娘達ははぐれないようにと手をつないでついてきた。
俺は店に入ると奥に声をかける。
「おーい、腹をすかせた小さい子どもたちが好きそうなものを見繕って出してくれ」
そして娘達には座敷に上がるようにすすめる。
「お前さん達適当に座敷に上がって待ってろな。
食えるもんが出てくるから」
「あい」
子どもたちはコクコクと頷く。
「お待たせしました。
どうぞ召し上がれ」
子どもたちに目の前に白い米がたんと入った茶碗がまずおかれ、納豆の入った味噌汁や卵焼きなどがおかれていく。
「わーい、ありがとうおばちゃん」
「おばちゃん……」
うむ子供は残酷だな。
彼女はまだ二十歳だぞ、まあこの時代だと十分おばちゃんなのではあるけどな。
「すご~い、白いおまんまがこんなにいっぱい」
「おう、白飯は体に良くないから吉原では毎日は食ってねえがたまにはいいだろ。
まずはくえくえ」
「いただきま-す」
うむ欠食児童の集団のように皆白飯をうまいうまいと言って食ってるな。
無論女衒も金を出して買い付けた娘だから死んでは元を取れないので、飯を食わさないなんてことはないのだが、女衒が道中で最低限しか食わせないのは普通であるから皆腹を減らしていたのだろう。

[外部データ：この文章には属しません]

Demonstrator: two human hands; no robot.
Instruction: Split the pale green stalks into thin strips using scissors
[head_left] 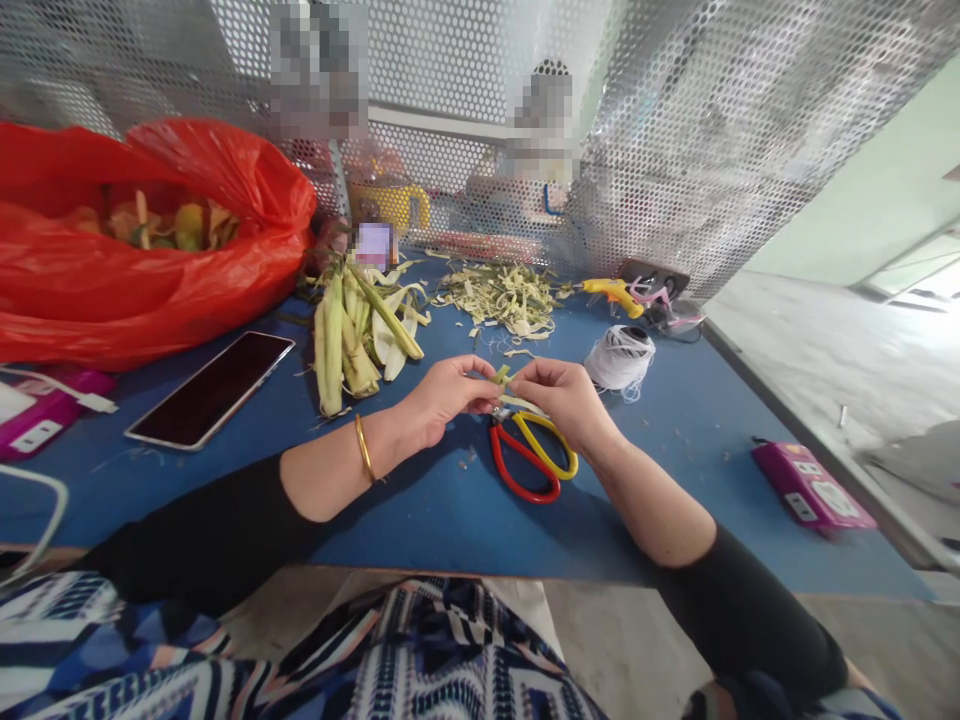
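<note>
by red-and-yellow scissors (534, 457), left hand (442, 395), right hand (561, 395): fingers (480, 387) pinched on pale green strip (502, 375).

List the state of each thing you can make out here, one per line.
Left hand: pinching the green strip
Right hand: pinching close beside the left
Green strip: held between both hands
Scissors: lying flat; blades mostly hidden, open or closed unclear
Phone: face up, screen dark
Red bag: open at the top
Thread spool: wound, some strands loose
Stalks: loosely bunched
Shreds: loosely heaped
</note>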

その後俺は満腹になった娘達を黒湯の温泉に入れてやってそれぞれにあった着物を買ってやった。
もっとも新品ではなく古着ではあるがそこそこいいものは皆に買ったぞ。
最終的にこの娘達をどうするかと言えば、5歳から10歳までで容姿の良い娘は十字屋の禿にする。
年齢が低いが容姿は普通な娘は小店の禿にする。
容姿が悪いものは吉原旅籠屋や吉原温泉の風呂炊きや飯炊き、針子などの下女見習いにする。
容姿は良いが年を取ってるものは最低限の読み書きや廓言葉を教えてから小店で働かせる予定だ。
沢山娘がいても太夫の候補になり得るのはごくわずか、遊女になれるとも限らないのが世の中の世知辛いところだ。
結局遊女はは一に容姿、二に愛想、三に技術、四に芸事、伍に教養。
そもそも容姿と愛想が良くないと売れないが更に技術や芸事、教養まで求められるのだから売れっ子になるための道は厳しいのだ。